Stored data

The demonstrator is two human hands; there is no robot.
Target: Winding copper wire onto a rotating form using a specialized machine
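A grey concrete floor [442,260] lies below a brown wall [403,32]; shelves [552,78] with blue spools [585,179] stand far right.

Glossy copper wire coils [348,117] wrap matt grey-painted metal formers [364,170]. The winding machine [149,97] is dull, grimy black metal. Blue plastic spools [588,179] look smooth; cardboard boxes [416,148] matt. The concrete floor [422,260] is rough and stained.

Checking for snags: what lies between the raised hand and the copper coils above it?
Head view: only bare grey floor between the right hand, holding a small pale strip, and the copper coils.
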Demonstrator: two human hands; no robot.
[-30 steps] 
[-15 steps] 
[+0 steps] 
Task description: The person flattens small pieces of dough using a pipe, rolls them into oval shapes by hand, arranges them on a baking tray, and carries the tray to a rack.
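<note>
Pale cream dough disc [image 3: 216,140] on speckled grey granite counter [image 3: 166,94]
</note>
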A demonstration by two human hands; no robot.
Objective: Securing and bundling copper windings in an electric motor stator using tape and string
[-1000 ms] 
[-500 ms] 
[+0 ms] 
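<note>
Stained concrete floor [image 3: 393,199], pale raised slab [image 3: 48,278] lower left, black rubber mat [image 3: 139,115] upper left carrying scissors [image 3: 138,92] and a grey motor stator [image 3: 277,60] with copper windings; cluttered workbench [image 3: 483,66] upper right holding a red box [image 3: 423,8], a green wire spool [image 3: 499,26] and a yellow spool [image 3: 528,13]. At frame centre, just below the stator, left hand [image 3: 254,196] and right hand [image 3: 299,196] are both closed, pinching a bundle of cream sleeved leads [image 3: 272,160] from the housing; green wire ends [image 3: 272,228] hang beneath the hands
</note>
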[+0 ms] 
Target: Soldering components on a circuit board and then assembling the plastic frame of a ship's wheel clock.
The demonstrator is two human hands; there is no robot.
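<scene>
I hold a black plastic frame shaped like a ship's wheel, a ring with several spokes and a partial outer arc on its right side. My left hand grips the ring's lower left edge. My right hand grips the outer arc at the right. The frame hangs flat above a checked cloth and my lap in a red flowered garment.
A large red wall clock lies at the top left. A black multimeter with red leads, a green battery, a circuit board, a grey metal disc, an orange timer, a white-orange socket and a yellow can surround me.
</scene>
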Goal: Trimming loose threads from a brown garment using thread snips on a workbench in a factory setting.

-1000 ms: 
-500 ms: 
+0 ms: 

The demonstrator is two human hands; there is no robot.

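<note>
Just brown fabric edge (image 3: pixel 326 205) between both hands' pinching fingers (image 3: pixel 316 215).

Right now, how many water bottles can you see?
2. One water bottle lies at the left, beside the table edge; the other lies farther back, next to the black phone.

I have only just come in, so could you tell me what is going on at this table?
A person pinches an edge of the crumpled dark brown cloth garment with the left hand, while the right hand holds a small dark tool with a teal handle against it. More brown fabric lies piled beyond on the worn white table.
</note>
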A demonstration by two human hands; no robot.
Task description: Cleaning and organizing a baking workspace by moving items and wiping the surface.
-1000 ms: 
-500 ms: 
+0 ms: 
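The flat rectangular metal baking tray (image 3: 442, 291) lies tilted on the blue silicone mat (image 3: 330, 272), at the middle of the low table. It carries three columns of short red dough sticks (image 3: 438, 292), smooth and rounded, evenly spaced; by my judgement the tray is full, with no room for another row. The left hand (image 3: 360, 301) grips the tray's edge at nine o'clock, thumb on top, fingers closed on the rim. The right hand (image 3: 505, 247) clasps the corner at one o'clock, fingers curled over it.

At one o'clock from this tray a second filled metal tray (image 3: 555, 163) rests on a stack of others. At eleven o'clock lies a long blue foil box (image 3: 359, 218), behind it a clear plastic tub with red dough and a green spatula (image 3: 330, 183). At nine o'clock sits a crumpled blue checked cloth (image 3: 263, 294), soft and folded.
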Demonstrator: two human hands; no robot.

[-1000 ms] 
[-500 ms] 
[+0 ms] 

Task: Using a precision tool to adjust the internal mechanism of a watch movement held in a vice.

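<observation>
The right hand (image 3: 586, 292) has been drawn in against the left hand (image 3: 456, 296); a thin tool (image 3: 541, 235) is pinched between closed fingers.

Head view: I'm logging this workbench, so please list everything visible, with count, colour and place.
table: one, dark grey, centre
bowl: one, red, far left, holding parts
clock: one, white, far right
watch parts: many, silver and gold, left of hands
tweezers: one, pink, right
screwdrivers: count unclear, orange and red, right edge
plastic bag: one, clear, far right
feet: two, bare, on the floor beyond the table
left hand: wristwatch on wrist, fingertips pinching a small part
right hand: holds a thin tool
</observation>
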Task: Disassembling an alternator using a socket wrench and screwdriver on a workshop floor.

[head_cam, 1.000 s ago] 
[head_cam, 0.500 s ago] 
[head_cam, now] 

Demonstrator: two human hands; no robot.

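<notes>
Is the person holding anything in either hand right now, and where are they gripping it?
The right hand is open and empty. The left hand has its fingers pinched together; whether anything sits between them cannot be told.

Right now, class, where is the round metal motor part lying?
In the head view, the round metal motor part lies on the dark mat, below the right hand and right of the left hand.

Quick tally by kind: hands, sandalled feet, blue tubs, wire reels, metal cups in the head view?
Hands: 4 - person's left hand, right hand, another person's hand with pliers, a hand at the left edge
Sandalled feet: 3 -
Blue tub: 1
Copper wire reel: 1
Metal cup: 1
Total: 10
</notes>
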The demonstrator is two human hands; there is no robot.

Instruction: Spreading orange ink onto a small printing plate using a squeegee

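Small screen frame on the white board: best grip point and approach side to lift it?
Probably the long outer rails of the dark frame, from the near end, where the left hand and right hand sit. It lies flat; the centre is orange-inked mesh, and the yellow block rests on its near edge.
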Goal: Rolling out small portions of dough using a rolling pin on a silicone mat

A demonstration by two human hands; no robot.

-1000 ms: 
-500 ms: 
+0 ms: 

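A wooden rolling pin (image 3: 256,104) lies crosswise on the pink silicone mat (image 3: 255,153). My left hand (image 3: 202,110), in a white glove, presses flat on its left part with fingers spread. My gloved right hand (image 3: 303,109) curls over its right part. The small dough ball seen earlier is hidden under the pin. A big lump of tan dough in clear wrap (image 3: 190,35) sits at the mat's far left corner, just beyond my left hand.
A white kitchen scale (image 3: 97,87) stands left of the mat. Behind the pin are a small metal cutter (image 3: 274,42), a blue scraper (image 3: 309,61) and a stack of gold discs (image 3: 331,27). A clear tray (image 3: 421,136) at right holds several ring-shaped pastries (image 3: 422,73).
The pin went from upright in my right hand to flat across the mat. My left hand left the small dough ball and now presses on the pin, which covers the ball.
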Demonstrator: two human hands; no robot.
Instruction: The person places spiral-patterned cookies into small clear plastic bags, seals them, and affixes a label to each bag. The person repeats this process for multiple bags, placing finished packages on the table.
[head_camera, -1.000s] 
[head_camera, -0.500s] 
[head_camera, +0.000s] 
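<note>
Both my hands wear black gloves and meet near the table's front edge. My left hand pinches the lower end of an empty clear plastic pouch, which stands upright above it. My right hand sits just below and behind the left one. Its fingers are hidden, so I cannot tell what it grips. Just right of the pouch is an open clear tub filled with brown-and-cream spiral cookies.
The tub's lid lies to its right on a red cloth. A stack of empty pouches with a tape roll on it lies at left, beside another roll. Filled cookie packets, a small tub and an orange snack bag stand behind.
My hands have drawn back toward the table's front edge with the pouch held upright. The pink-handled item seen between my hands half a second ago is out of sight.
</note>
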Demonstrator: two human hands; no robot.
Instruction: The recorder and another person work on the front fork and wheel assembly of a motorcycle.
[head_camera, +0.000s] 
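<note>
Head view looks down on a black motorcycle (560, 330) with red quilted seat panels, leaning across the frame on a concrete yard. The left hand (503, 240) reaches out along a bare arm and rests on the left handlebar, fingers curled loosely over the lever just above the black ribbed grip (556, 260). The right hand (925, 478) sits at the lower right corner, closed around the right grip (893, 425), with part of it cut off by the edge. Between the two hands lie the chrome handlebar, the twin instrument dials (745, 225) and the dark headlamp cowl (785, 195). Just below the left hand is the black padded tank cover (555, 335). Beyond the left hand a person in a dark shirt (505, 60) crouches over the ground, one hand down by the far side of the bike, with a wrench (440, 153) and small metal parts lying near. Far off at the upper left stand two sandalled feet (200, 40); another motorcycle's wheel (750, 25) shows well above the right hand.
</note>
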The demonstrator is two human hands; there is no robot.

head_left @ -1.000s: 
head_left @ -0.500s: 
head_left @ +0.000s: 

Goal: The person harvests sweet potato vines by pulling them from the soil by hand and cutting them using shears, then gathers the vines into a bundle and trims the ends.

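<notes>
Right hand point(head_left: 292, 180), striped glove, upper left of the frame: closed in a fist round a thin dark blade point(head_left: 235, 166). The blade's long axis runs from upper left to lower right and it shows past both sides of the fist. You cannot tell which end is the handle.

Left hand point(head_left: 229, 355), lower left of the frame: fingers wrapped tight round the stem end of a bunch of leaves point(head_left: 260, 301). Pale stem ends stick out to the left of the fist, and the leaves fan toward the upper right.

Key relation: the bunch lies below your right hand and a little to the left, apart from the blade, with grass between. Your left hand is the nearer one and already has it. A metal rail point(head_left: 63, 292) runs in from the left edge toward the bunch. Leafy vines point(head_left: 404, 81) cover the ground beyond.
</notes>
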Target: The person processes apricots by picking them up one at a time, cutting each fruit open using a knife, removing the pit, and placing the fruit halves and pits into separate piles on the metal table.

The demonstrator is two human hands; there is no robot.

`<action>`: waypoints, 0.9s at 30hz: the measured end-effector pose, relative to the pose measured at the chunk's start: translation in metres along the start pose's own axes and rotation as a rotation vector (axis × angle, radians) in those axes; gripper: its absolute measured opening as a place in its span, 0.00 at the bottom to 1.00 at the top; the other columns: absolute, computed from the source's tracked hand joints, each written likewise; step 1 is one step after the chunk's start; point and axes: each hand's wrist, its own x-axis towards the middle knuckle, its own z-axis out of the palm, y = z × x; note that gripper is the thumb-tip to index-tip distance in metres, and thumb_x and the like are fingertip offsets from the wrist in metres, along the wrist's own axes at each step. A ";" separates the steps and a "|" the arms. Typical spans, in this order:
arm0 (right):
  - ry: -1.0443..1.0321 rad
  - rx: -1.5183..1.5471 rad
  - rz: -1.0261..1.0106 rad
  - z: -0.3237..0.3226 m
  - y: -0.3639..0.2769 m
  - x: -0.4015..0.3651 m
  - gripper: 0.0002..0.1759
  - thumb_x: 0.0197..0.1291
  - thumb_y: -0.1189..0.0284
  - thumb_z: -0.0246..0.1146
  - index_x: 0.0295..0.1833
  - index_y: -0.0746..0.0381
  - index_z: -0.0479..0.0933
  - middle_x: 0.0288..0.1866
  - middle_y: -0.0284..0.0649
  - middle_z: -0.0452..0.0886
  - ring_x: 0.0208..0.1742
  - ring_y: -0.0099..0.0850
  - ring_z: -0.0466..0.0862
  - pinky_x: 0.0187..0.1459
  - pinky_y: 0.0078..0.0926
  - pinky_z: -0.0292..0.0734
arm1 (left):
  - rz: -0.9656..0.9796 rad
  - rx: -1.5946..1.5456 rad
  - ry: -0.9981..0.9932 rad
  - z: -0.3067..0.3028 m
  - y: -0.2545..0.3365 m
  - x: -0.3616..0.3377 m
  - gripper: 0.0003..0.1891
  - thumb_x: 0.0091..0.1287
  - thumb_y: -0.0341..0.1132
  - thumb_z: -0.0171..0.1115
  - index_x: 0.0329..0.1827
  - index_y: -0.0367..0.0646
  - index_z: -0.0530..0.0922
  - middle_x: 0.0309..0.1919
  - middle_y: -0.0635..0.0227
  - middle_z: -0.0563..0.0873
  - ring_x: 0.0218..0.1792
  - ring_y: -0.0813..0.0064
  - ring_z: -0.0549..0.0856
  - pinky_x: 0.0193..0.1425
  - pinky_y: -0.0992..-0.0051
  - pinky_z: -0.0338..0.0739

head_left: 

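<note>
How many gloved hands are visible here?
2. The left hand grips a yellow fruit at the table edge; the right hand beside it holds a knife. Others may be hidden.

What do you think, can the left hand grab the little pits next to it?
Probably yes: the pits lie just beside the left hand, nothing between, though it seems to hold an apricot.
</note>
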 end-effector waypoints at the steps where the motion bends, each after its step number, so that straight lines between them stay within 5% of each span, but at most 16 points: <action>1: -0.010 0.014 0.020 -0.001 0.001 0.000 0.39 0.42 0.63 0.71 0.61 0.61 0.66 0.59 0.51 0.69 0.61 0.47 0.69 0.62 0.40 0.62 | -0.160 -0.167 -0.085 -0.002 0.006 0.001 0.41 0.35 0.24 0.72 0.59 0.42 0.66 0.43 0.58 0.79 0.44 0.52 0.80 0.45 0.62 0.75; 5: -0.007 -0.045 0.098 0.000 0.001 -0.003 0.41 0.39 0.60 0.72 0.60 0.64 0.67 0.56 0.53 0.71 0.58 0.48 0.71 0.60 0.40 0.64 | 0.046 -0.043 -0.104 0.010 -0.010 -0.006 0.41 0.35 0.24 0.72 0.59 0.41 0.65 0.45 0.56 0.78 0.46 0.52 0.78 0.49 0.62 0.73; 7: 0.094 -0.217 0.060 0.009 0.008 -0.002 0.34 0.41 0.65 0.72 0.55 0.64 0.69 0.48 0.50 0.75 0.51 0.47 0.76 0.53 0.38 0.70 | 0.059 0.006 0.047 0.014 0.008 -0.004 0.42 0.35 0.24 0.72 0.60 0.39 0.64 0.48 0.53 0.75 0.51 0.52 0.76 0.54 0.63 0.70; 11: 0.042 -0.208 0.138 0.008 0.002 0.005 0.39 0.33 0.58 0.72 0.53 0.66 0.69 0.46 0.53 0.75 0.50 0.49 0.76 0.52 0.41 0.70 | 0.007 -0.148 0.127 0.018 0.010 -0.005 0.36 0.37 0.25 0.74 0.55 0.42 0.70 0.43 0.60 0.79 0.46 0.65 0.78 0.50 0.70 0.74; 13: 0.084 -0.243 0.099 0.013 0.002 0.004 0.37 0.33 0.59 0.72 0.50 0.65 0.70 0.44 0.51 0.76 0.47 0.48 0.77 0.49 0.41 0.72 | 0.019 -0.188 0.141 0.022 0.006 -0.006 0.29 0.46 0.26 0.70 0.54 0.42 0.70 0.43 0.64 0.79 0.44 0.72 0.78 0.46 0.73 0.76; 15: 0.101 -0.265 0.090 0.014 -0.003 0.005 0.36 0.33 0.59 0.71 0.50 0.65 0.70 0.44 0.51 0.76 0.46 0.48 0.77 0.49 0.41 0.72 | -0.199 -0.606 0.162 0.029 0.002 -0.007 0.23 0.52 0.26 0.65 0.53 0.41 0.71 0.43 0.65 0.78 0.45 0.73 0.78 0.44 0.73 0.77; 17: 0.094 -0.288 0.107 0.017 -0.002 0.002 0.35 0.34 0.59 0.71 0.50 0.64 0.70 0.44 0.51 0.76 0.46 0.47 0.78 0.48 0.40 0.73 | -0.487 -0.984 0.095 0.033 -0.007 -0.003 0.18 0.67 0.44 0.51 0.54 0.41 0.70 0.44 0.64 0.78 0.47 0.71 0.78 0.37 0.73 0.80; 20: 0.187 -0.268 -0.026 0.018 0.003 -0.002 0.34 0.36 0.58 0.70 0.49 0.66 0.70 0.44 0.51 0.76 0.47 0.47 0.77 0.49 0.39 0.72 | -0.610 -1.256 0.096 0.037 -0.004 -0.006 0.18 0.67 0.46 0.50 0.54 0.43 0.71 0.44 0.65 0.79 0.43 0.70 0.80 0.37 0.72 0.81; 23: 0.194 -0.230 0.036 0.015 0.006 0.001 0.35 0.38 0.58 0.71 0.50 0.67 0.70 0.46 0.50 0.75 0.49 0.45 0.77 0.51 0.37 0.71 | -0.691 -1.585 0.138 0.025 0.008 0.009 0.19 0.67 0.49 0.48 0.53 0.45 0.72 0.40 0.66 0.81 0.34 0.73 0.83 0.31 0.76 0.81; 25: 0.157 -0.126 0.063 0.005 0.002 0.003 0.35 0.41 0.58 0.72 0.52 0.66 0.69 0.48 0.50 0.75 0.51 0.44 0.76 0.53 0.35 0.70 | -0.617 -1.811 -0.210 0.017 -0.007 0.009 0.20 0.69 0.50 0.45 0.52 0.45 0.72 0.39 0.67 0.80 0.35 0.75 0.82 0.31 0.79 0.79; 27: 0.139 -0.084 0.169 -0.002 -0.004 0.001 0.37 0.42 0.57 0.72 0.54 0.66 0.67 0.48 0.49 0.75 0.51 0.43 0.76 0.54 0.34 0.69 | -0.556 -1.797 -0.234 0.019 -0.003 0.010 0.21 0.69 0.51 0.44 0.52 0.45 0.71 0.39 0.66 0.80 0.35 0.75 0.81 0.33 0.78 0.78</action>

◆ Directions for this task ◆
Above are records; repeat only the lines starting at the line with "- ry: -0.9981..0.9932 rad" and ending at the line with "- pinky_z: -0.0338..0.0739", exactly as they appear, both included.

◆ Response ◆
  - ry: -0.9981..0.9932 rad
  - z: -0.3067..0.3028 m
  - y: -0.2545..0.3365 m
  - x: -0.3616..0.3377 m
  - gripper: 0.0003..0.1891
  - thumb_x: 0.0091..0.1287
  - thumb_y: -0.0341..0.1132
  - thumb_z: -0.0171..0.1115
  - index_x: 0.0329..0.1827
  - index_y: -0.0367..0.0646
  - index_z: -0.0530..0.0922
  - middle_x: 0.0309..0.1919
  - middle_y: -0.0635..0.0227
  - middle_z: -0.0563..0.0873
  - ring_x: 0.0218..0.1792
  - ring_y: -0.0813..0.0064
  - ring_z: -0.0549..0.0856
  - pinky_x: 0.0193..0.1425
  - pinky_y: -0.0992..-0.0051
  - pinky_z: -0.0338..0.0739

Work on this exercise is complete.